Kaç zaman oldu ki simalar nevbaharı, sineler muştu verecek bir nadi bekleşir.
 Lakin gönüllerimizde yine gam ve mevsim hazan oldu.
Canı, Mevlasına tertemiz teslim etmiş yiğitler cennetteki makamlarına oturduğu ve orada mevsim her daim bahardır amenna.
Canlar ömrünün baharında toprağa düştü ve düşmekte.. Mezarı soğumadan    hatırası tozlu raflarda ve parıltılı çerçevelere kaldırılmakta. Şahadet erleri belki de vefasızlığımıza küskün bu sebepten girmiyorlar düşlerimize. “Ağlamazsınız anladık ey his yoksunları, bari kahkahalarınızın volümünü düşürün, tıkabasa  yerken biraz kaldırın başınızı ve şu öksüzün göz yaşlarına bir lahza bakın” Bu hazanı nede çabuk savurdunuz harmanını kaldırdınız, der gibi.
Yahya Kemal Beyatlı diliyle;
Sevdiklerim göçüp gidiyorlar birer birer
Ay geçmiyor ki almayayım gamlı bir haber.
Kalbim zaman zaman bu haberlerle burkulu;
Zihnim düşünceden dağınık, gözlerim dolu.
Kaybetti asrımızda ölüm eski hüznünü,
Lakayd olan mühimsemiyor gamlı bir günü.”
 
Ve gönüller sultanı Hazreti Mevlâna teselli eder gam’a düşmüşleri;
 
Lâ Tahzen... (Üzülme!)
İnsanlar senin kalbini kırmışsa üzülme!
Rahman: (c.c), “Ben kırık kalplerdeyim” buyurmadı mı?
O halde ne diye üzülürsün ey can?
Gündüz gibi ışıyıp durmak istiyorsan;
Gece gibi kapkaranlık nefsini yak !..
Derdim var” diyorsun;
Dert insanı Hak’ka götüren Burak’tır; sen bunu bilmiyorsun.
Sanma ki dert sadece sende var.
Şunu bil ki;
Sendeki derdi nimet sayanlar da var…….
Lâ tahzen! (Üzülme!)
Ayağın kırıldı diye üzülme!
Allah senden aldığı ayak yerine belki sana kanat verecek…….......
İstediğin Bir şey; Olursa Bir Hayır,
Olmazsa Bin Hayır Ara...
Geçmiş ve gelecek insana göredir.
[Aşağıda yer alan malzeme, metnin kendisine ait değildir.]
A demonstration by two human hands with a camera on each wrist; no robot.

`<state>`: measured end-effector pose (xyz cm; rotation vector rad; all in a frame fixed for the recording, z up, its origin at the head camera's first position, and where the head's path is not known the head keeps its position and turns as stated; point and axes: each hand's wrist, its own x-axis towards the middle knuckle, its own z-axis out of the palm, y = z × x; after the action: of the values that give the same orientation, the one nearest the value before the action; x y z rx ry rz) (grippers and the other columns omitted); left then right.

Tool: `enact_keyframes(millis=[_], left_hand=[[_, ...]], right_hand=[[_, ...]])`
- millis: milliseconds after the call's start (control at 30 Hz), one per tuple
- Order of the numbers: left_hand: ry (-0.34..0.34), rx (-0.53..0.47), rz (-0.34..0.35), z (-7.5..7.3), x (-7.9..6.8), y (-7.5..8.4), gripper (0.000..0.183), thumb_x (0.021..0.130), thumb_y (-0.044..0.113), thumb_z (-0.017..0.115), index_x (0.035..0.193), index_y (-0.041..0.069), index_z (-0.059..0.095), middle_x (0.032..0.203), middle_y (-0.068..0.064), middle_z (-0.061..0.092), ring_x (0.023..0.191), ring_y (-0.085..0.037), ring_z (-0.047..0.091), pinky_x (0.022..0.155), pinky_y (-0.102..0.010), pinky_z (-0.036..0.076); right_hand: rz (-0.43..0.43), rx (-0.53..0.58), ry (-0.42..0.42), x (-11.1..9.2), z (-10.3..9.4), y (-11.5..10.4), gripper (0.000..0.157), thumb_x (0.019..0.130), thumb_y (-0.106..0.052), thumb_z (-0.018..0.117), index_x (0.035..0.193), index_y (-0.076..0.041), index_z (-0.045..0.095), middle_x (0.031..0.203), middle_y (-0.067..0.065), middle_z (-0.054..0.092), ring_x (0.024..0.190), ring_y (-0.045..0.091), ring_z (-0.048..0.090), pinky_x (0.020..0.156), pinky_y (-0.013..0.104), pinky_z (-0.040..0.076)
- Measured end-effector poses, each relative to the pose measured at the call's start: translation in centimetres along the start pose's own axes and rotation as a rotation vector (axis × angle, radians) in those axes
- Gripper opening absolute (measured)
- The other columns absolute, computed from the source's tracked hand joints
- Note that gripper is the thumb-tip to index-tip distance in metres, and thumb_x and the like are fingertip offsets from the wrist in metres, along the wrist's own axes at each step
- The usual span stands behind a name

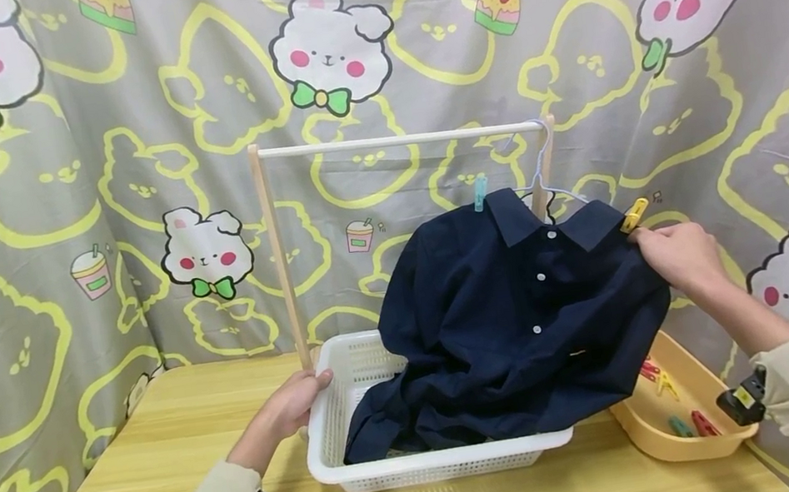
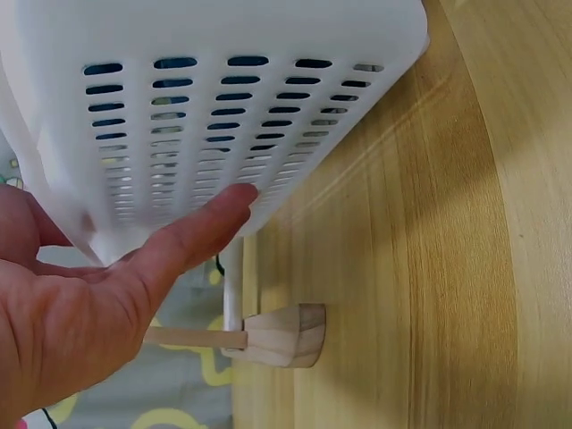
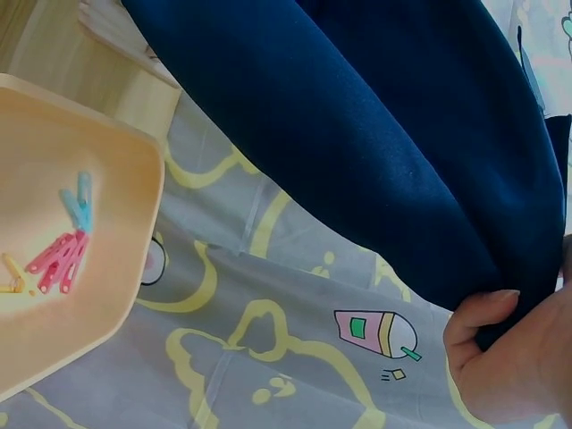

Yoksa hakikat âlemi birdir. Bu âlem bir rüyadır. Zanna kapılma ey can! Rüyada elin kesilse de korkma, elin yerindedir. Dünya bir rüya ise, başına gelen felaketler de geçicidir. Neden çok üzülürsün ki? Herşey üstüne gelip seni dayanamayacağın bir noktaya getirdiğinde sakın vaz geçme:
 Çünkü orası gidişatın değişeceği yerdir.
Bu âlemin, bu kâinatın kitabı sensin:
Aç da kendini oku ey can!
Kâinatın en uzak köşesi, senin içinde ufak bir nokta…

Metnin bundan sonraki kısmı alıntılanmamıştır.